THE cause of Hester's hurried journey to London, was a letter which she had received from Carl, telling her of the existence of Rose's child, who had lately broken a blood-vessel, and was lying in a dangerous condition in her dreary school-home. True to the large pity and tenderness of her nature, Hester at once resolved to go up to London without inflicting this additional pang upon Rose, and see for herself what could be done for the forlorn little creature. The train by which she travelled left Little Aston at midday, but did not reach London until the evening. She had provided herself with the address of a boarding-house kept by a former inhabitant of Little Aston, and had decided to go to it at once for the night.
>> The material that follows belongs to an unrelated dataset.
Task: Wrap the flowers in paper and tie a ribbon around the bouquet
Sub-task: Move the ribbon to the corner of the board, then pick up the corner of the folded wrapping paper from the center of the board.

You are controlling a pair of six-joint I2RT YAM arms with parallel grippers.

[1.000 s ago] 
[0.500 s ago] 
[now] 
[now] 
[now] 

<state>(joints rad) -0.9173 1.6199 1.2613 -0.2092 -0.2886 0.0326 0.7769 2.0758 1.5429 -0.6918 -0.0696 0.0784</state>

She had Carl's address also, but she could not go to him though her heart sank a little when she found herself alone at the entrance of the busy terminus, with a maze of streets stretching before her. It was Saturday evening, and her

unexpected appearance at that hour would embarrass him and disturb his thoughts, set upon the subjects of to-morrow's sermons. To save Carl the mere chance of feeling her presence a distraction, she was willing to encounter any difficulties herself. Besides, she was in the same place with him; and she had no idea of the extent of the overgrown city. He might be dwelling in any one of these houses which she was passing, and it might be that his eye would fall upon her, if he chanced to look out through his study-window.
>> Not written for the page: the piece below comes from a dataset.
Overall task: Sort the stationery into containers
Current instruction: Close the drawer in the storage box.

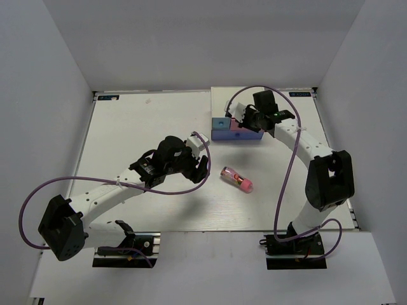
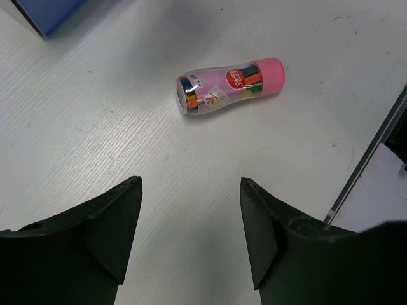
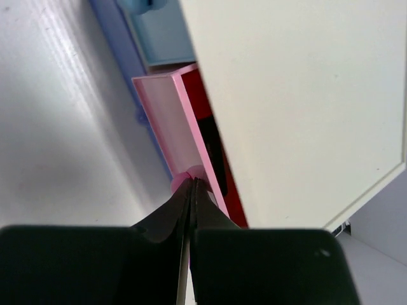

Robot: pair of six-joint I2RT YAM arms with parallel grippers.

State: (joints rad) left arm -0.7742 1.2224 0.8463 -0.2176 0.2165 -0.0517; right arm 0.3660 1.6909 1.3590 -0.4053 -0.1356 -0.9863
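White ribbed table [image 1: 140, 127]. Lying on its side just right of frame centre: pink-and-clear tube [image 1: 236, 180], cap toward lower right. Standing at upper centre-right, at far edge: white cabinet [image 1: 222, 101].

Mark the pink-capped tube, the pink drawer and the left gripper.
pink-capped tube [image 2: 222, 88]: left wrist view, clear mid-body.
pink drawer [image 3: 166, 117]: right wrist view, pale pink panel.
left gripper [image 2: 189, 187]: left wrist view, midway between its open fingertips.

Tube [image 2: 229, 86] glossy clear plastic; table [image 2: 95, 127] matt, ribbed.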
This thought caused Hester to slacken her quick footsteps, and to tread the crowded pavements with more leisure,—the leisure of a half-born hope. From time to time she inquired the way, and found herself more and more entangled in the busy streets. To call a cab would have been simply impossible to the country girl. But as long as the light lasted her pleasant thought remained. Twilight would draw Carl to his window to catch the last rays of day. Carl loved the dusk. But then she looked round to see what twilight and dusk were in the streets of London. The lamps were already lit, but there was a thick dark

VOL. III.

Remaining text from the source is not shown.